EXERCISE DATA >>
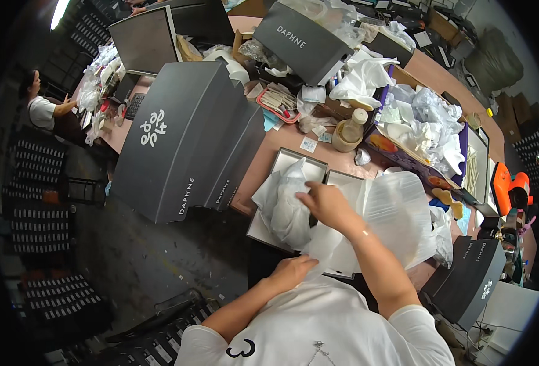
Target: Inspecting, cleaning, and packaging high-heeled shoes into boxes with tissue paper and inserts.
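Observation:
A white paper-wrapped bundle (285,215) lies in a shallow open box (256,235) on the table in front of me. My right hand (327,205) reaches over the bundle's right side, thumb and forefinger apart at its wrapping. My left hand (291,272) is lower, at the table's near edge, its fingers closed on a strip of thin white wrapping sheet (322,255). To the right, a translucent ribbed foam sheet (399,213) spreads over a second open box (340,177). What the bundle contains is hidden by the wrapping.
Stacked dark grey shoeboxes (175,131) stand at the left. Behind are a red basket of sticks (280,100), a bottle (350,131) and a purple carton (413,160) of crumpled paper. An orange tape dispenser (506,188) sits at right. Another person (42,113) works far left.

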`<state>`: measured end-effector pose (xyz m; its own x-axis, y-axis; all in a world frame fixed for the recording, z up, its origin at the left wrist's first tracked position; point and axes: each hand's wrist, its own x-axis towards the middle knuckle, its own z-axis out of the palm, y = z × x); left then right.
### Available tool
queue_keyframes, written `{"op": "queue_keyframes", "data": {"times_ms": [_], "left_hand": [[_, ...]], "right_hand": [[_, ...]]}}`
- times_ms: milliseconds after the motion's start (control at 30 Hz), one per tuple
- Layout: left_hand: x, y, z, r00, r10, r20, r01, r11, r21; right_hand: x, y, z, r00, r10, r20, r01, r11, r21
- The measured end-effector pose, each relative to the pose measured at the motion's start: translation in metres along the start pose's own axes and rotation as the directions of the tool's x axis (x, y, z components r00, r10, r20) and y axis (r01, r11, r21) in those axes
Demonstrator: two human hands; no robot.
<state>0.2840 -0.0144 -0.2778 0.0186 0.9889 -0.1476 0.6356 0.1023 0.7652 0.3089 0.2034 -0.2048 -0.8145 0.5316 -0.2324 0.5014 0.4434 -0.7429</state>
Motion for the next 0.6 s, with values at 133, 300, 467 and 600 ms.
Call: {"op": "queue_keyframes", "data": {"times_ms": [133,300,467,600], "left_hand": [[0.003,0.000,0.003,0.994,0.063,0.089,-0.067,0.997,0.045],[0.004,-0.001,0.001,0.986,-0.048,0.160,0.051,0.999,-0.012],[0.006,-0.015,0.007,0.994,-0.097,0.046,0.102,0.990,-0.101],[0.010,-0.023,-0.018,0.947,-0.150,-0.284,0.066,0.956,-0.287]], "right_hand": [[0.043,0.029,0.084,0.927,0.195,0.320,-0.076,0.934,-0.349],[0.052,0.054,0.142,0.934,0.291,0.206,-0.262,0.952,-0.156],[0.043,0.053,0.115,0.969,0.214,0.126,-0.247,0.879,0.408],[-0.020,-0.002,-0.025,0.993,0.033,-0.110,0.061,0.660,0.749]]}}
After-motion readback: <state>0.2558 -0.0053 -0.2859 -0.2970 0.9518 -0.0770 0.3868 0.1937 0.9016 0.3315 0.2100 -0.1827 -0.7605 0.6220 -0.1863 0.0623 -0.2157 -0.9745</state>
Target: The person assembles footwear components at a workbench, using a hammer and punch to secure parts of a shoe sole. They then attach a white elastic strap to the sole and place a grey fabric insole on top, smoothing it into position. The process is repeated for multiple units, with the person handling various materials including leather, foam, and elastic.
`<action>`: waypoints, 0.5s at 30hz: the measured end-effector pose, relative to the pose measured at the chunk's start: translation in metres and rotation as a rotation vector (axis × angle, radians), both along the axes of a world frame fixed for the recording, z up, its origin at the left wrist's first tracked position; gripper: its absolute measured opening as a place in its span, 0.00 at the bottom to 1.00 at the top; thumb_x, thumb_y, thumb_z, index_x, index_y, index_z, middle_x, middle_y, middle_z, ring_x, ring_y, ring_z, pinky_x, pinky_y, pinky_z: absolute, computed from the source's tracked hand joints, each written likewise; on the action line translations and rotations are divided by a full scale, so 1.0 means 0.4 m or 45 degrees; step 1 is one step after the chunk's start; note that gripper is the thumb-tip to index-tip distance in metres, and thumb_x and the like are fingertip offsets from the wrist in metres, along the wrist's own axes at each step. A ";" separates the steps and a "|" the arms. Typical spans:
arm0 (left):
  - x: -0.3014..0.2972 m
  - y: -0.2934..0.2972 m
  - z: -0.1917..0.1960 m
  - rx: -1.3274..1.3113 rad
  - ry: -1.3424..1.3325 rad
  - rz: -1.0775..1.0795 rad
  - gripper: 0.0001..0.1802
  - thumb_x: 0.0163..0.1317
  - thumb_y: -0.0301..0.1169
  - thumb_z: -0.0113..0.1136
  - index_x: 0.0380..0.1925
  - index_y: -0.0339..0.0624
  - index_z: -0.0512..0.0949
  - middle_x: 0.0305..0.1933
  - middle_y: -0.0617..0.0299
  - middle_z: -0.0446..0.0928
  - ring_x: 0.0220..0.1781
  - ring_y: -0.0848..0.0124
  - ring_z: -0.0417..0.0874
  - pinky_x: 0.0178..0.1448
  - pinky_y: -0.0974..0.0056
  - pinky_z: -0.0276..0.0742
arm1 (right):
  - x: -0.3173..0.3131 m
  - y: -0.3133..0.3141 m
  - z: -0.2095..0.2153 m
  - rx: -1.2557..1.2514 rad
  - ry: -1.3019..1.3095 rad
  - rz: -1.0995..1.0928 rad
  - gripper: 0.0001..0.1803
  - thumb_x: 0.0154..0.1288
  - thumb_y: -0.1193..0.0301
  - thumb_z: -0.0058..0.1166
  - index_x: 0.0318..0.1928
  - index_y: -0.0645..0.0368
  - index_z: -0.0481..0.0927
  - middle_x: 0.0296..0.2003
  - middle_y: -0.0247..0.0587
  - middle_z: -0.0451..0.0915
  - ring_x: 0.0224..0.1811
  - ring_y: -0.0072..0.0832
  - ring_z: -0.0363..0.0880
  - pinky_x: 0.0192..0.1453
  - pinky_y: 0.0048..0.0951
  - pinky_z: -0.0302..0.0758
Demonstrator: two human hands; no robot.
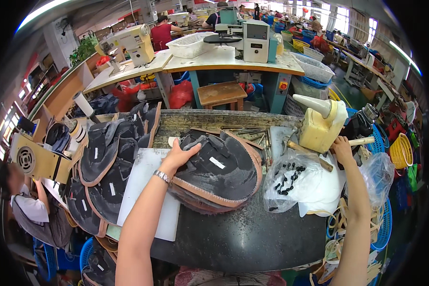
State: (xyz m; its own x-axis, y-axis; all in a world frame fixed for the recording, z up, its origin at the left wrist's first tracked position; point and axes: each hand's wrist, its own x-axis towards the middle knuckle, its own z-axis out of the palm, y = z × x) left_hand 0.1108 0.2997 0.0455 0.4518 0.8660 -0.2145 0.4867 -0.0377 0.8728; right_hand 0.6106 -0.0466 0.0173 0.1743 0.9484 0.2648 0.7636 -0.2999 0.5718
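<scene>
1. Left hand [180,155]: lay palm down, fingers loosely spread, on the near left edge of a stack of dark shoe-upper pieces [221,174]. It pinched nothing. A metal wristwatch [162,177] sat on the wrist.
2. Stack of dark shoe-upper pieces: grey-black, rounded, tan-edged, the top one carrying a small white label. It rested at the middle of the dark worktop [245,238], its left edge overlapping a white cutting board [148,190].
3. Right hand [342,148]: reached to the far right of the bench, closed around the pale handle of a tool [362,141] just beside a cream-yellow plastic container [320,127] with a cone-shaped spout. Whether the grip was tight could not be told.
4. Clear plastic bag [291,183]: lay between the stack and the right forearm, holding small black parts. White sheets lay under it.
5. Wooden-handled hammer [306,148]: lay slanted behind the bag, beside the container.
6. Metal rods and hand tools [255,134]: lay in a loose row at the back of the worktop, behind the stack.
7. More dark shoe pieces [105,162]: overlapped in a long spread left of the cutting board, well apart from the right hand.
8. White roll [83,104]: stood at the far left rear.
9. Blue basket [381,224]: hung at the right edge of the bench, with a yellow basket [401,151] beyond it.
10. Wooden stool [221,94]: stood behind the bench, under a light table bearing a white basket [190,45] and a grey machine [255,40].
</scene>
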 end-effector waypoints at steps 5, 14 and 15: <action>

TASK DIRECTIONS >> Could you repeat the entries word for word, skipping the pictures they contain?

RESPONSE FOR THIS EXERCISE >>
Target: Inspecting, cleaning, and packaging high-heeled shoes into boxes with tissue paper and inserts.
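Observation:
A white paper-wrapped bundle (285,215) lies in a shallow open box (256,235) on the table in front of me. My right hand (327,205) reaches over the bundle's right side, thumb and forefinger apart at its wrapping. My left hand (291,272) is lower, at the table's near edge, its fingers closed on a strip of thin white wrapping sheet (322,255). To the right, a translucent ribbed foam sheet (399,213) spreads over a second open box (340,177). What the bundle contains is hidden by the wrapping.
Stacked dark grey shoeboxes (175,131) stand at the left. Behind are a red basket of sticks (280,100), a bottle (350,131) and a purple carton (413,160) of crumpled paper. An orange tape dispenser (506,188) sits at right. Another person (42,113) works far left.
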
`<state>`: measured end-effector pose (xyz m; its own x-axis, y-axis; all in a world frame fixed for the recording, z up, its origin at the left wrist's first tracked position; point and axes: each hand's wrist, its own x-axis towards the middle knuckle, its own z-axis out of the palm, y = z × x); left then right.
### Available tool
queue_keyframes, written `{"op": "queue_keyframes", "data": {"times_ms": [_], "left_hand": [[_, ...]], "right_hand": [[_, ...]]}}`
- times_ms: milliseconds after the motion's start (control at 30 Hz), one per tuple
- Layout: left_hand: x, y, z, r00, r10, r20, r01, r11, r21; right_hand: x, y, z, r00, r10, r20, r01, r11, r21
- The measured end-effector pose, each relative to the pose measured at the motion's start: translation in metres along the start pose's own axes and rotation as the directions of the tool's x axis (x, y, z components r00, r10, r20) and y axis (r01, r11, r21) in those axes
Demonstrator: two human hands; no robot.
<state>0.2840 -0.0144 -0.2778 0.0186 0.9889 -0.1476 0.6356 0.1023 0.7652 0.3089 0.2034 -0.2048 -0.8145 0.5316 -0.2324 0.5014 0.4434 -0.7429</state>
Motion for the next 0.6 s, with values at 133, 300, 467 and 600 ms.
Call: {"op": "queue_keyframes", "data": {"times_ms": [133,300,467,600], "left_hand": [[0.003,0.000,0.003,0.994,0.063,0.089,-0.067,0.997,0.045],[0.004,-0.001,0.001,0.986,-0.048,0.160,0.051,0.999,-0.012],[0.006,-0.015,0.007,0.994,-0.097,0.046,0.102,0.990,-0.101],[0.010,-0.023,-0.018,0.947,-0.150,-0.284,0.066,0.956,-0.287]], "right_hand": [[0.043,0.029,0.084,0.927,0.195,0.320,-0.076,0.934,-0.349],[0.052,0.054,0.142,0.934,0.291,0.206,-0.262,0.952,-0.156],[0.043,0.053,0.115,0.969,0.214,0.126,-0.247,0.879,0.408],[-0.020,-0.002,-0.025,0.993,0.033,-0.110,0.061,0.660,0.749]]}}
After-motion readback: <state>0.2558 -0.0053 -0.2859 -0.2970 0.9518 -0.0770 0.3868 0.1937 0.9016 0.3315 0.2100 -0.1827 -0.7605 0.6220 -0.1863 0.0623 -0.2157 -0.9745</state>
Target: The person assembles footwear components at a workbench, using a hammer and punch to secure parts of a shoe sole. They then attach a white elastic strap to the sole and place a grey fabric insole on top, smoothing it into position. The process is repeated for multiple units, with the person handling various materials including leather, foam, and elastic.
`<action>`: waypoints, 0.5s at 30hz: the measured end-effector pose, relative to the pose measured at the chunk's start: translation in metres and rotation as a rotation vector (axis × angle, radians), both along the axes of a world frame fixed for the recording, z up, its origin at the left wrist's first tracked position; gripper: its absolute measured opening as a place in its span, 0.00 at the bottom to 1.00 at the top; thumb_x, thumb_y, thumb_z, index_x, index_y, index_z, middle_x, middle_y, middle_z, ring_x, ring_y, ring_z, pinky_x, pinky_y, pinky_z: absolute, computed from the source's tracked hand joints, each written likewise; on the action line translations and rotations are divided by a full scale, so 1.0 means 0.4 m or 45 degrees; step 1 is one step after the chunk's start; note that gripper is the thumb-tip to index-tip distance in metres, and thumb_x and the like are fingertip offsets from the wrist in metres, along the wrist's own axes at each step. A ";" separates the steps and a "|" the arms. Typical spans:
arm0 (left):
  - x: -0.3014..0.2972 m
  - y: -0.2934..0.2972 m
  - z: -0.1917..0.1960 m
  - rx: -1.3274..1.3113 rad
  - ry: -1.3424..1.3325 rad
  - rz: -1.0775..1.0795 rad
  - gripper: 0.0001..0.1802
  - thumb_x: 0.0163..0.1317
  - thumb_y: -0.0301..0.1169
  - thumb_z: -0.0113..0.1136
  - index_x: 0.0380..0.1925
  - index_y: -0.0339..0.0624
  - index_z: -0.0512..0.0949
  - middle_x: 0.0305..0.1933
  - middle_y: -0.0617..0.0299
  - middle_z: -0.0446..0.0928
  - ring_x: 0.0220..0.1781
  - ring_y: -0.0848..0.0124
  - ring_z: -0.0417..0.0874
  - pinky_x: 0.0178..0.1448
  - pinky_y: -0.0974..0.0056
  - pinky_z: -0.0276..0.0742
arm1 (right):
  - x: -0.3173..0.3131 m
  - y: -0.3133..0.3141 m
  - z: -0.2095..0.2153 m
  - rx: -1.2557..1.2514 rad
  - ry: -1.3019..1.3095 rad
  - rz: -1.0995..1.0928 rad
  - gripper: 0.0001..0.1803
  - thumb_x: 0.0154..0.1288
  - thumb_y: -0.1193..0.0301
  - thumb_z: -0.0058..0.1166
  - index_x: 0.0318..0.1928
  - index_y: -0.0645..0.0368
  - index_z: -0.0481..0.0927
  - middle_x: 0.0296..0.2003
  - middle_y: -0.0247..0.0587
  - middle_z: -0.0451..0.0915
  - ring_x: 0.0224..0.1811
  - ring_y: -0.0072..0.0832
  - ring_z: -0.0363..0.0880
  - pinky_x: 0.0192..0.1453
  - pinky_y: 0.0048..0.0951
  - pinky_z: -0.0302..0.0758
Demonstrator: two human hands; no robot.
State: (xyz m; its own x-axis, y-axis; all in a world frame fixed for the recording, z up, its origin at the left wrist's first tracked position; point and axes: each hand's wrist, its own x-axis towards the middle knuckle, its own z-axis out of the palm, y = z × x) left_hand 0.1108 0.2997 0.0455 0.4518 0.8660 -0.2145 0.4867 -0.0377 0.8728; right_hand 0.6106 -0.0466 0.0173 0.1743 0.9484 0.2648 0.7636 -0.2999 0.5718
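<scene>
1. Left hand [180,155]: lay palm down, fingers loosely spread, on the near left edge of a stack of dark shoe-upper pieces [221,174]. It pinched nothing. A metal wristwatch [162,177] sat on the wrist.
2. Stack of dark shoe-upper pieces: grey-black, rounded, tan-edged, the top one carrying a small white label. It rested at the middle of the dark worktop [245,238], its left edge overlapping a white cutting board [148,190].
3. Right hand [342,148]: reached to the far right of the bench, closed around the pale handle of a tool [362,141] just beside a cream-yellow plastic container [320,127] with a cone-shaped spout. Whether the grip was tight could not be told.
4. Clear plastic bag [291,183]: lay between the stack and the right forearm, holding small black parts. White sheets lay under it.
5. Wooden-handled hammer [306,148]: lay slanted behind the bag, beside the container.
6. Metal rods and hand tools [255,134]: lay in a loose row at the back of the worktop, behind the stack.
7. More dark shoe pieces [105,162]: overlapped in a long spread left of the cutting board, well apart from the right hand.
8. White roll [83,104]: stood at the far left rear.
9. Blue basket [381,224]: hung at the right edge of the bench, with a yellow basket [401,151] beyond it.
10. Wooden stool [221,94]: stood behind the bench, under a light table bearing a white basket [190,45] and a grey machine [255,40].
</scene>
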 end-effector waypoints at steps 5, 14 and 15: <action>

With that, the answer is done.